1. List 3 of the 4 categories that most Americans without health insurance fall under. 2. List 3 of the 4 mechanisms in the Affordable Care Act of 2010 designed to extend health insurance to the uninsured. 3. List 3 reasons why the medical care industry makes little use of information technology.

Part 3. Definitions. Define each of the following. Your definition should not exceed one or two sentences. (6 points).

1. Supplier-induced demand 2. Rational decision-making

Part 4. Short answer questions. These questions can be answered in 3 to 6 sentences. (24 points)

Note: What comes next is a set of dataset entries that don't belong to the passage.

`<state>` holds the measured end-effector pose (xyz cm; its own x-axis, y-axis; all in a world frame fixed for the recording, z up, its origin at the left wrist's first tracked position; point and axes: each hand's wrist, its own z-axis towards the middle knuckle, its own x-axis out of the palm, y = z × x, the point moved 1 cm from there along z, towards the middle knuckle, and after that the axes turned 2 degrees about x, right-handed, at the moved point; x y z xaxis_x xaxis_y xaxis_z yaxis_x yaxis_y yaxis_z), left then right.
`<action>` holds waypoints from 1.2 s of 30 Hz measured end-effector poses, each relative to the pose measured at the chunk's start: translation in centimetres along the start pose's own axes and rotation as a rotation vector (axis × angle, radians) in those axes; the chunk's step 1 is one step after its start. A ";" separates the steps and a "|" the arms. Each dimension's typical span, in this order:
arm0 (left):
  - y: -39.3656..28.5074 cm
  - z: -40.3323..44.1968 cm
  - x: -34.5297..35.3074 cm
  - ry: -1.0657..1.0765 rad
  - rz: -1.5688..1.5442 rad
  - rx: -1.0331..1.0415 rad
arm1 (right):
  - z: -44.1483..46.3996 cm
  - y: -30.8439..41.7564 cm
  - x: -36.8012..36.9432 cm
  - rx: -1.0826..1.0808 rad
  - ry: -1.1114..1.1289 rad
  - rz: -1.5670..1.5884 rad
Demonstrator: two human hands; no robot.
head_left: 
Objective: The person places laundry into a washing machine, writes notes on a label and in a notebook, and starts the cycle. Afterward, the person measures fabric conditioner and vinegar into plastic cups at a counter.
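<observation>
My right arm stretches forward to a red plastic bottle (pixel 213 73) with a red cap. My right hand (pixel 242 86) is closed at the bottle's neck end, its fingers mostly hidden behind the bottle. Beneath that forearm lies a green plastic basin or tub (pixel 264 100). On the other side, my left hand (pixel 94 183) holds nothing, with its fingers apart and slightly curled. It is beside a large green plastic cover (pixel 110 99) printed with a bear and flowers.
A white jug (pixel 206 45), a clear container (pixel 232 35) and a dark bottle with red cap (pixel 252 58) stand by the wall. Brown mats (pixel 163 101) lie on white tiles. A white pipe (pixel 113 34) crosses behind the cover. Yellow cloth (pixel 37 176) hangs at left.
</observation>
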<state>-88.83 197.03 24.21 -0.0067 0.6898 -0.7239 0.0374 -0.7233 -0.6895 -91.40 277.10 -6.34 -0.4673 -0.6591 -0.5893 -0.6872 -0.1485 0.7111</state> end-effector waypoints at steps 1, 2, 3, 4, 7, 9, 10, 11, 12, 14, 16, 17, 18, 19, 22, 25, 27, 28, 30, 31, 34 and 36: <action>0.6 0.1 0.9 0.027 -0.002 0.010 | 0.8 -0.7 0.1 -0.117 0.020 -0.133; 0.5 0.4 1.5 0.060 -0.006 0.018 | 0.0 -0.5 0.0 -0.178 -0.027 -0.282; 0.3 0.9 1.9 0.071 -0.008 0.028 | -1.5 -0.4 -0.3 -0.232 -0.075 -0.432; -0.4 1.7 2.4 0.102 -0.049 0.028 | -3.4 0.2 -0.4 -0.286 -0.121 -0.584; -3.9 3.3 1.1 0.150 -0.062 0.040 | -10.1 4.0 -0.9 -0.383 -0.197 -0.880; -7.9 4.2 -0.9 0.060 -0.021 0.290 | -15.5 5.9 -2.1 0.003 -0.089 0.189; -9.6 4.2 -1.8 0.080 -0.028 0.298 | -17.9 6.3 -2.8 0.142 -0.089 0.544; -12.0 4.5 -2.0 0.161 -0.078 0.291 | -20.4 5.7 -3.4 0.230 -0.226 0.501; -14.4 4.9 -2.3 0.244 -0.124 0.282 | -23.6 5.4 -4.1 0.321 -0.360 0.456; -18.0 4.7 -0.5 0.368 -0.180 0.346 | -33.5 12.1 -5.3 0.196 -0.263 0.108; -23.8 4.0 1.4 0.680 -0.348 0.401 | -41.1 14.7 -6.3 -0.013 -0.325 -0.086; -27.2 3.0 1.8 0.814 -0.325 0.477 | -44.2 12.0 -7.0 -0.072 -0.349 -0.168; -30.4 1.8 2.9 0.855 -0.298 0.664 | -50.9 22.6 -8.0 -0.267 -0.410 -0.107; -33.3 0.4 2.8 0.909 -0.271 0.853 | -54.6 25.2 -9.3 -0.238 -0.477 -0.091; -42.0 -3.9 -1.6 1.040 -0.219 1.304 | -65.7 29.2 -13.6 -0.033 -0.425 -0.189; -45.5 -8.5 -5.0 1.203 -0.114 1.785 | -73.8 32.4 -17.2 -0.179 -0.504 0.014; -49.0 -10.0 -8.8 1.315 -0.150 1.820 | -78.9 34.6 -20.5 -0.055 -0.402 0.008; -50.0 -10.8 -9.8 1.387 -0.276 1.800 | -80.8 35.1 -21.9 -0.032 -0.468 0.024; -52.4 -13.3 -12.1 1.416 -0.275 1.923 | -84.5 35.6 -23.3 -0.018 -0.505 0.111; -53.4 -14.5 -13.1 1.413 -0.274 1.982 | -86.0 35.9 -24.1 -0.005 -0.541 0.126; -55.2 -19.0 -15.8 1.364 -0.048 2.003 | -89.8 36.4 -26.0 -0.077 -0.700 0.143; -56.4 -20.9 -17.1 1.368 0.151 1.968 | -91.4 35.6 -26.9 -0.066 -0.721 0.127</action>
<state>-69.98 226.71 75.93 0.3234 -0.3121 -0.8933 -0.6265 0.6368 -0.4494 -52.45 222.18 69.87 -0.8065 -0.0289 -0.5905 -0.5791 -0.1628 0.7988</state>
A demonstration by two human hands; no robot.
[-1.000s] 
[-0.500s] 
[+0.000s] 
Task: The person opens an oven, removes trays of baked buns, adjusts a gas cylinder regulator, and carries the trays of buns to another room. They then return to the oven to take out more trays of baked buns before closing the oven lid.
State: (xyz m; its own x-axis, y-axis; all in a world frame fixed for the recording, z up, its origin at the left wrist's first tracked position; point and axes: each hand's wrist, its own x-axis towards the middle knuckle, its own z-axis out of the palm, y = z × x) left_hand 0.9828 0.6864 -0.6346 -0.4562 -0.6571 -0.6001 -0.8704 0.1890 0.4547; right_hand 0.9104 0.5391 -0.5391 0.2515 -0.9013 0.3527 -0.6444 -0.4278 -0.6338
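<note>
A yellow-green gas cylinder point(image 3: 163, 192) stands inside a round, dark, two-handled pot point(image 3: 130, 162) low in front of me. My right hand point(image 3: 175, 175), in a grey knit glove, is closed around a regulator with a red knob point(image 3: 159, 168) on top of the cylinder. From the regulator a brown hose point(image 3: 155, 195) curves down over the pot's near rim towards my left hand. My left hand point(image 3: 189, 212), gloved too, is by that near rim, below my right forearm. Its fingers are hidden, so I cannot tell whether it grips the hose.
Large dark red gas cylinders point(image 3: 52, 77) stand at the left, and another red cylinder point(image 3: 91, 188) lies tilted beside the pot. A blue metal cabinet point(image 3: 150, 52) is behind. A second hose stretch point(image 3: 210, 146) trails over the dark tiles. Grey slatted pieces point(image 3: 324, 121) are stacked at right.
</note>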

1. Explain how the existence of third-party payers creates an economic incentive for moral hazard. 2. Consider the following argument. “The only reason providing more medical care services to improve population health results in production benefits for the nation is that more people are employed in the health care sector of the economy.” Given what you know about production benefits to the nation from providing more medical care, do you agree or disagree with this argument? Justify your answer. 3. Why might an economist consider an elective surgery such as hip replacement surgery for a patient to be unnecessary while a doctor considers it to be necessary? 4. A researcher is conducting a health outcomes study to determine if coffee consumption causes heart disease. Explain why cigarette consumption is a potential confounding variable and why the researcher must control for cigarette consumption if she wants to draw a valid conclusion of the effect of coffee consumption on heart disease.

Part 5. Essay question. This question has no suggested limit; however, try to be concise and substantive. (11 points).

1. The term “Healthcare Reform” means to change the healthcare system to make it better. Do you believe the Patient Protection and Affordable Care Act of 2010 will result in healthcare reform; that is, do you believe it will change the U.S. healthcare system for the better? Yes/no. Justify and support your answer. (Your grade will be based on how well you justify and support your answer).